Why Your Independent Living Community Should Have a Swimming Pool

For many people, having access to a swimming pool is all about cooling off and relaxing during the summer months.

The same can be said for the more than 500 residents at St. John’s Meadows. Their community’s pool can certainly provide a refreshing respite on a hot summer day.  Yet for many, having a pool just steps away from their front door that they can use every day means so much more.

Pool is a key to physical well-being

For residents like Brenda Rutt, the pool is more than a nice amenity available for occasional use. It is a key component to maintaining an active lifestyle.  “One of the reasons I picked St. John’s to live is because of this wonderful facility,” Brenda says of the pool, located in Chestnut Court. She was one of the founding members of the Westside YMCA on Elmgrove Road and used the facility’s pool regularly. After caregiving for her late husband and facing health problems of her own, Brenda could no longer drive to the Y.

Not having access to the pool meant that Brenda lost her best opportunity to improve her physical well-being. “You can do a lot more in the pool than you can do on land,” Brenda says, alluding to the benefits of low impact exercise on bones, muscles, and joints.  “And when I’m not in the pool I know that I haven’t been in the pool. I can feel it. I just haven’t had the exercise that I need.”

Fellow St. John’s Meadows resident Rebecca Jones agrees.  “I have had a lot of physical therapy and water is probably the only thing that takes the pain away,” she says. “When you’re in pain and you’re in water, you don’t feel it as much.”

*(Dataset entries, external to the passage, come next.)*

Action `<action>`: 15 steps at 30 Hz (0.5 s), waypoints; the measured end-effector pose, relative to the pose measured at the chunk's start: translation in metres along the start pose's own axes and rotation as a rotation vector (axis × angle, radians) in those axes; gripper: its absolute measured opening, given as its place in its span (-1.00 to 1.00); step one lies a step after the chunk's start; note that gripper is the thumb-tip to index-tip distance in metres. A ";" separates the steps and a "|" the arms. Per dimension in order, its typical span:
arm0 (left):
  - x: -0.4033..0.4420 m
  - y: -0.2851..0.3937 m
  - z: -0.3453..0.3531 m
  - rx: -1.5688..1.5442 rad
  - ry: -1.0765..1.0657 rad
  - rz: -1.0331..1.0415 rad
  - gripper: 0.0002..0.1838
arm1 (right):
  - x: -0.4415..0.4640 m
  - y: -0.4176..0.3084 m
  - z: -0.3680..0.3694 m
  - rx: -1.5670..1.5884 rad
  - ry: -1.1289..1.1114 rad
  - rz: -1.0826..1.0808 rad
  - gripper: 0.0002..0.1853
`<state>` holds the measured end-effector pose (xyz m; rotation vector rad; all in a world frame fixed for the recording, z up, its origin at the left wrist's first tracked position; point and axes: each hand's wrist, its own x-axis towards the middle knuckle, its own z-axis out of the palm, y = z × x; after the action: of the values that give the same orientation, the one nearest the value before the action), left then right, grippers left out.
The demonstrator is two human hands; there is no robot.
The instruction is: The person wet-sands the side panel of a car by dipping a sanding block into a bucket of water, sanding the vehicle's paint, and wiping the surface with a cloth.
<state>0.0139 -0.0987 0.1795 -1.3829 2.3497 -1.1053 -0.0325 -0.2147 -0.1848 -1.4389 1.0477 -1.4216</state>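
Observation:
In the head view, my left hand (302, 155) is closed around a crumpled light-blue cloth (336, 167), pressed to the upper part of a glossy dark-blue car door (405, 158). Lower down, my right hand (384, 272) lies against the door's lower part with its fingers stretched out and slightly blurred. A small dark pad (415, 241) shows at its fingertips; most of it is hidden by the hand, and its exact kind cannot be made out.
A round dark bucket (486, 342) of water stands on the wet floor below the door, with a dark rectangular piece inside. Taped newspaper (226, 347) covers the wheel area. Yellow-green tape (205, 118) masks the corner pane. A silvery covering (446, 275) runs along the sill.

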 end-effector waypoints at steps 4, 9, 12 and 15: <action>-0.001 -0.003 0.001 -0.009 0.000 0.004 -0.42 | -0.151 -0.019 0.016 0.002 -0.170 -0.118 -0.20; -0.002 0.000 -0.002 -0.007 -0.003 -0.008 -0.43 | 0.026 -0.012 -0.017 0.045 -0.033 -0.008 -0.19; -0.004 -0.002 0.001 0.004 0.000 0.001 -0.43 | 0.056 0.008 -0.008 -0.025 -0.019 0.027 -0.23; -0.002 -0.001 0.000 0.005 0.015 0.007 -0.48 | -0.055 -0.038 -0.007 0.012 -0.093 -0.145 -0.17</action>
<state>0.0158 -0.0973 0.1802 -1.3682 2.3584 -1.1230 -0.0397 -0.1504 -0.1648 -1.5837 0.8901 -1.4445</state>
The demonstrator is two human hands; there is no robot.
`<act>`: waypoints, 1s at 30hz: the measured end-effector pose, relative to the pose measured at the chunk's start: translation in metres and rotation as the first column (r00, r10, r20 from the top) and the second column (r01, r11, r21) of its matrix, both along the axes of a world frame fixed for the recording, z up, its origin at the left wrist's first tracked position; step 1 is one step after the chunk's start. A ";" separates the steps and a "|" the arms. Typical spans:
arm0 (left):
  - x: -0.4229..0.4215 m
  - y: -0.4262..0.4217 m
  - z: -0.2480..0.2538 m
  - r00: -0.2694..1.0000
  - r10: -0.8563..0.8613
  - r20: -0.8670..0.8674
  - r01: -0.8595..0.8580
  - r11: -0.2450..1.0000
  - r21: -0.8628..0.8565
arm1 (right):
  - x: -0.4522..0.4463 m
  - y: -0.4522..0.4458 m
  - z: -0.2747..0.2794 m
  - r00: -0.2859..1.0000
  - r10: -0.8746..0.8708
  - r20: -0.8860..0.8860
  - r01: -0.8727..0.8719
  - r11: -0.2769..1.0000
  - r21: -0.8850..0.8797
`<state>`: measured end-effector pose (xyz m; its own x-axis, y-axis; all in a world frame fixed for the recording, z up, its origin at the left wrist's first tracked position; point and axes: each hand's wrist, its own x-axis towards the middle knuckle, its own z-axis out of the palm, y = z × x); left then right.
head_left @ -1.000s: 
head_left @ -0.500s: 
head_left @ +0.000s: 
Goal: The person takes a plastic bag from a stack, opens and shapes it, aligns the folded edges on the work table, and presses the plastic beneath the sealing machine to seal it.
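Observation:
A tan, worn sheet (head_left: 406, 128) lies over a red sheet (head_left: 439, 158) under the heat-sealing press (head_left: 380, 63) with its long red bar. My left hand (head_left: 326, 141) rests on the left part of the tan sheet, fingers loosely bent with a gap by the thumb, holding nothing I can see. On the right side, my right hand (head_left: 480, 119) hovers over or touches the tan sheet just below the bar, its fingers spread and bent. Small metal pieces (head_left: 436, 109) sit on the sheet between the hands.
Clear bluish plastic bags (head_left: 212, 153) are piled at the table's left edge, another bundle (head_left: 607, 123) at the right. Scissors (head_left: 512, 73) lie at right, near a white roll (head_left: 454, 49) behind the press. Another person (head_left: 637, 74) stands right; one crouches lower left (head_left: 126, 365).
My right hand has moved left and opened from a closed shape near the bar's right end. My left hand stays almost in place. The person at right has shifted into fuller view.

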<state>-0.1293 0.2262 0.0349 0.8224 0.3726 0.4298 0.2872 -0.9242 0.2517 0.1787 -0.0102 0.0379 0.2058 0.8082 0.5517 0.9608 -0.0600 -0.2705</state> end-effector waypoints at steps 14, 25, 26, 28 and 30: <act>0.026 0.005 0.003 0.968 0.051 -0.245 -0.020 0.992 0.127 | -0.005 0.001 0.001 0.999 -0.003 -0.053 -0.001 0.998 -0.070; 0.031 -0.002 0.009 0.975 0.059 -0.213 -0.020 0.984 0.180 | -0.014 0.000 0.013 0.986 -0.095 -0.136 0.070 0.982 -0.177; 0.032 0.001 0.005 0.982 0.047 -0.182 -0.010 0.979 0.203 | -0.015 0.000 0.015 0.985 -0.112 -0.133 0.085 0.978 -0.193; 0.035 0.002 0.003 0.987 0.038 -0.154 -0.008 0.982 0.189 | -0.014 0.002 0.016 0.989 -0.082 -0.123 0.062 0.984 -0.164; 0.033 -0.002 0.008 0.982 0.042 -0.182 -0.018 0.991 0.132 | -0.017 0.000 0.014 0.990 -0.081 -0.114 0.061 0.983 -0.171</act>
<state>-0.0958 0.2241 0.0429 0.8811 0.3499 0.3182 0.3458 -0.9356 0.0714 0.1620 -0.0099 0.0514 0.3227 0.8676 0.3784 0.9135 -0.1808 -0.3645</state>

Sue LaSage also lives at St. John’s Meadows and considers the pool an important part of her exercise regime. “The pool is a wonderful solution to have,” she says. “Exercising outside of the pool takes such a greater toll on your body than in the pool.”

Fortunately for those who live at St. John’s Meadows, there are several formal and informal opportunities to exercise in the swimming pool. St. John’s Meadows Wellness Specialist Steve Gardner holds Aquatics Strength and Balance classes at the pool twice each week. The Town of Brighton also provides lifeguards that offer swimming classes held at the pool.


Water sports play significant role in social experience

Four years ago when it was time to find a new home in independent living, Brenda Rutt told her son that finding a community with a pool was a prerequisite.  “I told him ‘I have to go somewhere where I can meet in the pool with people,” Brenda recalls.

She soon landed at St. John’s Meadows and has reaped both the physical and social benefits that access to a swimming pool can offer.  Prior to the COVID-10 pandemic, Brenda joined a group of residents who met up at the pool to swim several times a week early in the morning.  About a year ago, she joined Rebecca, Sue, and a handful of other residents at the pool on Wednesday afternoons for aquatic volleyball.

What had started out as just a fun activity to try has become a major part of the social calendar for nearly a dozen residents. “You should have seen us before,” Brenda says, commenting on how far the collective volleyball skills of the group have improved compared to when they started. Based on the constant laughter, banter, and wide smiles seen and heard throughout their volleyball sessions, it seems that the social connections made between members of the group are just as impressive as their quality of play.